▶ [Aim of the exercise]: Your answer should be the lines below from the one with "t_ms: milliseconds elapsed" to the one with "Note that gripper", both included, given again exactly and with nothing added.

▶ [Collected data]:

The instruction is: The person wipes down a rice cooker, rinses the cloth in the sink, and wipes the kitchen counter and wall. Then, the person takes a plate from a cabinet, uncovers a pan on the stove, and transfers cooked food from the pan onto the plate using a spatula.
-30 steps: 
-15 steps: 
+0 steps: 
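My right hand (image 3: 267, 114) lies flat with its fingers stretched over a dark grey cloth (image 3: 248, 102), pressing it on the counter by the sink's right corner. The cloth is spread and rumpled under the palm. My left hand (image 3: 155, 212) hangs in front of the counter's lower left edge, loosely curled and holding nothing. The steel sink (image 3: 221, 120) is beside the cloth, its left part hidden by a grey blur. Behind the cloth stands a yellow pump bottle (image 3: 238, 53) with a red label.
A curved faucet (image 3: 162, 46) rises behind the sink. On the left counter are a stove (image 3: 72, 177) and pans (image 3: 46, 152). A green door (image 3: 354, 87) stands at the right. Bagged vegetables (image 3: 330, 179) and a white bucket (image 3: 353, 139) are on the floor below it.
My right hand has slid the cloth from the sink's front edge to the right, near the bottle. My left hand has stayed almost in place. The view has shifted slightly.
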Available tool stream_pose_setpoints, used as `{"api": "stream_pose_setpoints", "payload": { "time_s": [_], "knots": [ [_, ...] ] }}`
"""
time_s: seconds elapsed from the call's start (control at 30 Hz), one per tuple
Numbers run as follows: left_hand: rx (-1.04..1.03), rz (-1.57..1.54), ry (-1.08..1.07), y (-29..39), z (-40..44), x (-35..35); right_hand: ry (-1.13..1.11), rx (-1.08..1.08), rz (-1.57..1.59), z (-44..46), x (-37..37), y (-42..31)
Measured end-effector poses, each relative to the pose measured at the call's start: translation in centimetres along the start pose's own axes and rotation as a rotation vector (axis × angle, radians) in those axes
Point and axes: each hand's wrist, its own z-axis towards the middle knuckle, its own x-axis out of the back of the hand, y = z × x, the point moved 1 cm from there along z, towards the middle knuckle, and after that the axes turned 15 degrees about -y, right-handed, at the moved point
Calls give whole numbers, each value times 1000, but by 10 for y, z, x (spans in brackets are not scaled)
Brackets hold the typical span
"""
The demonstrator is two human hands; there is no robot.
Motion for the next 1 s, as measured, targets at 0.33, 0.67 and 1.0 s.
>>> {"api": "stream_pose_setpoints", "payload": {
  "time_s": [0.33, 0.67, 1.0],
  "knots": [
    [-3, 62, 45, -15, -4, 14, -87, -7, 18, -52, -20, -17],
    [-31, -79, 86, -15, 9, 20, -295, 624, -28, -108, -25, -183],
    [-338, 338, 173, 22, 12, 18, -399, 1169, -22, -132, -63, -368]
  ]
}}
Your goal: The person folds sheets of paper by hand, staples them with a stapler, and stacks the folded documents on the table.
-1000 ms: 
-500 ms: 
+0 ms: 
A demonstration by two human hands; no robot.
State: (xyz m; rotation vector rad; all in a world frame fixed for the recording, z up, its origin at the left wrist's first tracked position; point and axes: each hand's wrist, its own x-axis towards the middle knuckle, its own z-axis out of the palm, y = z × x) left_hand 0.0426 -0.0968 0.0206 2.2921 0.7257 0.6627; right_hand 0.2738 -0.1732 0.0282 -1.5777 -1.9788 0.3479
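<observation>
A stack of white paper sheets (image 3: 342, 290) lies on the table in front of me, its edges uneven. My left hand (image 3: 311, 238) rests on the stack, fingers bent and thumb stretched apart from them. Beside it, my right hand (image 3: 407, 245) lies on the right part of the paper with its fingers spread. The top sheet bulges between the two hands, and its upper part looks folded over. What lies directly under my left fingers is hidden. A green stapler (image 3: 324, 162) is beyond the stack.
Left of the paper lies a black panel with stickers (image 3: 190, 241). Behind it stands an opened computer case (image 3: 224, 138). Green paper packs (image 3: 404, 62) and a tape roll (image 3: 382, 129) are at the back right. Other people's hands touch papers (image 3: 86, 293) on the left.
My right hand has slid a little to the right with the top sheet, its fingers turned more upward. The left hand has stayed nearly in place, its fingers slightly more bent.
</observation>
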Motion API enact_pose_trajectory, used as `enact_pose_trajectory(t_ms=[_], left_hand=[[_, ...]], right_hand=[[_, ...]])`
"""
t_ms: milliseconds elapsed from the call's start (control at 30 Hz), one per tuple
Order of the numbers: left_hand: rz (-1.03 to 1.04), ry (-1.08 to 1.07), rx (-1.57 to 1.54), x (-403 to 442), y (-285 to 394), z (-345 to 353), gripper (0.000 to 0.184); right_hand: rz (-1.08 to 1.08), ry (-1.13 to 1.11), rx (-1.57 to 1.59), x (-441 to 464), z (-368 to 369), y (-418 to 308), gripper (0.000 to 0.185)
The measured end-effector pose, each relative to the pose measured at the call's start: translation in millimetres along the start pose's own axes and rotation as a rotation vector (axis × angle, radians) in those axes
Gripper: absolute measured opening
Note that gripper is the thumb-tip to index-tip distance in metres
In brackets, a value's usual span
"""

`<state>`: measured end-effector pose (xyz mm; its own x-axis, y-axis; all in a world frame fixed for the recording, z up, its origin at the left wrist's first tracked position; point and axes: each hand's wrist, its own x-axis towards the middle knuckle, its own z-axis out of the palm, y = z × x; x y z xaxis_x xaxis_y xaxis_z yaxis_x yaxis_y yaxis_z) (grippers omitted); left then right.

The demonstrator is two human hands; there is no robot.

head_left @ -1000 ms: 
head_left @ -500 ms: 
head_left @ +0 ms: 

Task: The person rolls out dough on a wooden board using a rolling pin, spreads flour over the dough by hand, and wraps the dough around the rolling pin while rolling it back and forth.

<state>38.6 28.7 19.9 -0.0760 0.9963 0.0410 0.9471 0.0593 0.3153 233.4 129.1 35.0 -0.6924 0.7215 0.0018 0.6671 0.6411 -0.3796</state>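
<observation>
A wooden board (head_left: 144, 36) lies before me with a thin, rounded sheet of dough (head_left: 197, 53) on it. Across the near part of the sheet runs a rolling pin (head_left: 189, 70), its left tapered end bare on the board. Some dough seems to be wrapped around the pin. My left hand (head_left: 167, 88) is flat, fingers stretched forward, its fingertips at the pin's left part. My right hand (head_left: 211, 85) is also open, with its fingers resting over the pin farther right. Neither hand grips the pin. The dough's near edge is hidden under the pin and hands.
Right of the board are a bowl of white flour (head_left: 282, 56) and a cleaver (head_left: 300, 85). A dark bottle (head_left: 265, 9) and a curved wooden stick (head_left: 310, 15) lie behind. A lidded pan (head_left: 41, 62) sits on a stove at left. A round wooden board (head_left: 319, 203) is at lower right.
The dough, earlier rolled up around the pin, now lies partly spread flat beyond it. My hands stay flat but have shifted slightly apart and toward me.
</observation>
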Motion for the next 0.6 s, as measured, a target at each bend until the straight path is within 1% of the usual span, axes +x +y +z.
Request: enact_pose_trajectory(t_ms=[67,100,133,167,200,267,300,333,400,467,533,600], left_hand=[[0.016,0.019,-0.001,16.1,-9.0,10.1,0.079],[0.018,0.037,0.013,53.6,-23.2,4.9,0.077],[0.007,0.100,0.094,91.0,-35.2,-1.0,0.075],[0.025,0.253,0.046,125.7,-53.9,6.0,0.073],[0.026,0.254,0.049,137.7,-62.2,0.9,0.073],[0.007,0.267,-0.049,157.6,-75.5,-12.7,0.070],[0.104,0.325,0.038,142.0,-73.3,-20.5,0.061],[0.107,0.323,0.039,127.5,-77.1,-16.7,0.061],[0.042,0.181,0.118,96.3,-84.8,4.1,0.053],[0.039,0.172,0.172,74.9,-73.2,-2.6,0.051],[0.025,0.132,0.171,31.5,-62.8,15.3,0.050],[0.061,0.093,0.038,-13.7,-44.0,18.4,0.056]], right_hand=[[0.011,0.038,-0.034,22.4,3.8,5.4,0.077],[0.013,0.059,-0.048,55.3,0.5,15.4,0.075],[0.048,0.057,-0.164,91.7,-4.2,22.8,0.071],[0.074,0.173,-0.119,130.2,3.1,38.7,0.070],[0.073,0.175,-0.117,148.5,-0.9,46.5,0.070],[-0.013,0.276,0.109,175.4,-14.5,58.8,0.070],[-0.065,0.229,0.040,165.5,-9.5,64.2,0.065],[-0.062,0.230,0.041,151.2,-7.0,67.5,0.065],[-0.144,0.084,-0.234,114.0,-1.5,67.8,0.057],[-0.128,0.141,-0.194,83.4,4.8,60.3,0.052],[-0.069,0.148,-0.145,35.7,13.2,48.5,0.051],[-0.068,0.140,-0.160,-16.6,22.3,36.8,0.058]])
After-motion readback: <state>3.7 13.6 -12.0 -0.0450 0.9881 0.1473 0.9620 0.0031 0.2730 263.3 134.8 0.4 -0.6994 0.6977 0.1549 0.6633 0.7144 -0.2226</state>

▶ [Output for this task]:
t_ms: milliseconds elapsed from the call's start (control at 30 Hz), one per tuple
Order of the numbers: left_hand: rz (-1.03 to 1.04), ry (-1.08 to 1.07), rx (-1.57 to 1.54), x (-403 to 442), y (-285 to 394), z (-345 to 353), gripper (0.000 to 0.184); right_hand: rz (-1.08 to 1.08), ry (-1.13 to 1.11), rx (-1.57 to 1.59), x (-441 to 464), z (-368 to 369), y (-418 to 308), gripper (0.000 to 0.185)
The measured end-effector pose, each relative to the pose measured at the call's start: translation in millimetres along the start pose's own axes and rotation as a rotation vector (axis × angle, radians) in those axes
Gripper: absolute measured opening
Note that gripper is the thumb-tip to index-tip distance in metres

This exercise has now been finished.